Hz. Peygamber’in şahsında, insanlığa hitap edilmektedir. Bak. Kasas 28/86-88.

214. (Önce) en yakın akrabanı uyar

215. Sana uyan müminlere (merhamet) kanadını indir

216. Şayet sana karşı gelirlerse de ki: Ben sizin yaptıklarınızdan muhakkak ki uzağım

217. Sen O mutlak galip ve engin merhamet sahibine güvenip dayan

218. O ki, (gece namaza) kalktığın zaman seni görüyor

219. Secde edenler arasında dolaşmanı da (görüyor).

İbn Abbâs (r.a.)dan gelen rivayete göre «ve tekallübeke fi’s-sâcidîn» kavlinin ifade etmek istediği mana şudur: Allah senin bir peygamberin sulbünden diğer peygamberin sulbüne intikal ede ede nihayet nasıl bir nebî olarak çıktığını görendir.

220. Çünkü her şeyi işiten, her şeyi bilen O’dur

221. Şeytanların ise kime ineceğini size haber vereyim mi?

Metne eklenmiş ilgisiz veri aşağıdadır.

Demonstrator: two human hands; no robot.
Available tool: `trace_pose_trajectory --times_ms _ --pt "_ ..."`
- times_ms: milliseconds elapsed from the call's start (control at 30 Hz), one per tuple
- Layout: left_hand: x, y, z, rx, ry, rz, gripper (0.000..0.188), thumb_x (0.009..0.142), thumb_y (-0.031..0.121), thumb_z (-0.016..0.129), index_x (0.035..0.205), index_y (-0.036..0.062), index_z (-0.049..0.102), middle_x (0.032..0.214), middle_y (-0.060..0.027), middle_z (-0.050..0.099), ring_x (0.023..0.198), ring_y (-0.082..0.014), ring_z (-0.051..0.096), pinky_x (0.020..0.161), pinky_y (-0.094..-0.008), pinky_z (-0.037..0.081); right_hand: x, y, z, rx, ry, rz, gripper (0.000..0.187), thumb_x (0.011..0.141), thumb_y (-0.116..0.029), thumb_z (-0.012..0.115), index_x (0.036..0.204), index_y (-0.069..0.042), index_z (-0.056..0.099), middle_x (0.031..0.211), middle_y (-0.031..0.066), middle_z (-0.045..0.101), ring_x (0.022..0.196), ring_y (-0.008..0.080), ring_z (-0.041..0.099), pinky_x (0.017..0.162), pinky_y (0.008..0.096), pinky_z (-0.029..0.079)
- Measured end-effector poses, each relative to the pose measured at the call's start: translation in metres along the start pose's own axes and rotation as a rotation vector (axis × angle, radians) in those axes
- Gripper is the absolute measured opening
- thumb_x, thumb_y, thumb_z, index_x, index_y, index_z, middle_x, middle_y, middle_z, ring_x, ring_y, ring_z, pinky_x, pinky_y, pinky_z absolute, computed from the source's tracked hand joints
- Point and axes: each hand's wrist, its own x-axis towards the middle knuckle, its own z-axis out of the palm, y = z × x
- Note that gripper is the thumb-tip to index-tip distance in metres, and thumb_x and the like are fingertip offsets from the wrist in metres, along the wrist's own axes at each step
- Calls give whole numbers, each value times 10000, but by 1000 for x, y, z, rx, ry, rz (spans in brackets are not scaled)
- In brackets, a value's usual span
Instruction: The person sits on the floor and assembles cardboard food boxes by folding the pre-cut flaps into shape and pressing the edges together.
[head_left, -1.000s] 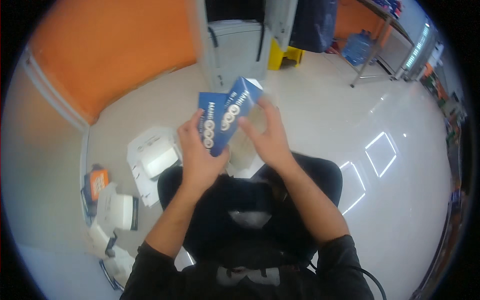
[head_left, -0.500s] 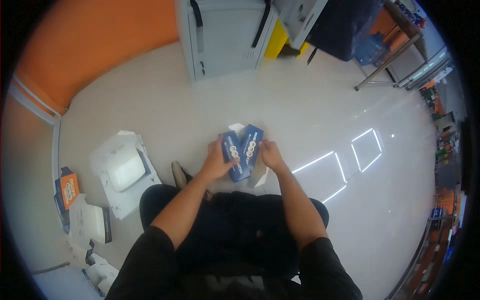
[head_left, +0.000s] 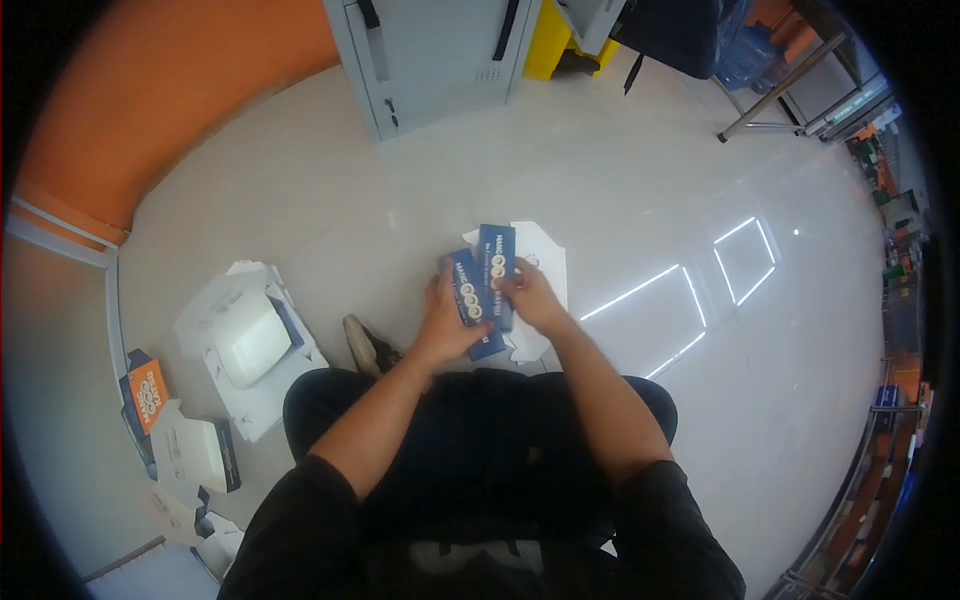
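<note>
Two long blue printed cardboard panels lie side by side in front of my knees. My left hand [head_left: 440, 325] is wrapped round the left blue panel [head_left: 468, 275], its thumb across the lower part. On the right blue panel [head_left: 497, 243], which sits slightly higher, my right hand [head_left: 535, 298] grips the right edge with its thumb on top. White cardboard [head_left: 545, 250] with cut flaps spreads out beneath and to the right. Whether the panels and the white sheet are one carton, I cannot tell.
Flattened white cardboard [head_left: 238, 385] lies on the floor to my left, with an orange and blue carton [head_left: 150, 393] and several other pieces beyond. My shoe [head_left: 362, 345] shows beside my left forearm. Ahead stand a grey metal cabinet [head_left: 435, 75] and a yellow bin [head_left: 545, 45].
The right panel has turned more upright and shifted slightly left and up. More white cardboard shows on its right. My right hand has moved further over the panel, its thumb now on the front.
</note>
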Motion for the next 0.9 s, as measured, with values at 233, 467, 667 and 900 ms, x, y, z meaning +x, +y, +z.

222. Onlar, günaha, iftiraya düşkün olan herkesin üstüne inerler

223. Bunlar, (şeytanlara) kulak verirler ve onların çoğu yalancıdırlar

224. Şairler(e gelince), onlara da sapıklar uyarlar

225, 226. Onların her vâdide başıboş dolaştıklarını ve gerçekte yapmadıkları şeyleri söylediklerini görmedin mi?

227. Ancak iman edip iyi işler yapanlar, Allah’ı çok çok ananlar ve haksızlığa uğratıldıklarında kendilerini savunanlar başkadır. Haksızlık edenler, hangi dönüşe (hangi akıbete) döndürüleceklerini yakında bileceklerdir.

Sahih hadis kitaplarında yer alan birçok hadisten de anlaşıldığı üzere, kötülüğü ifade etmeyen ve iyi maksatla kullanılan şiir, yukarıda kötülenen şiirden istisna edilmiştir. Nitekim ashâb-ı kiram arasında Resûl-i Ekrem’in takdirlerini kazanmış birçok şairler bulunmaktaydı. Meselâ Hz. Peygamber’in, Hassân bin Sabit’e, «Müşrikleri (şiirlerinle) hicvet, bil ki muhakkak Cebrail de seninle beraberdir» buyurduğu rivayet olunmuştur.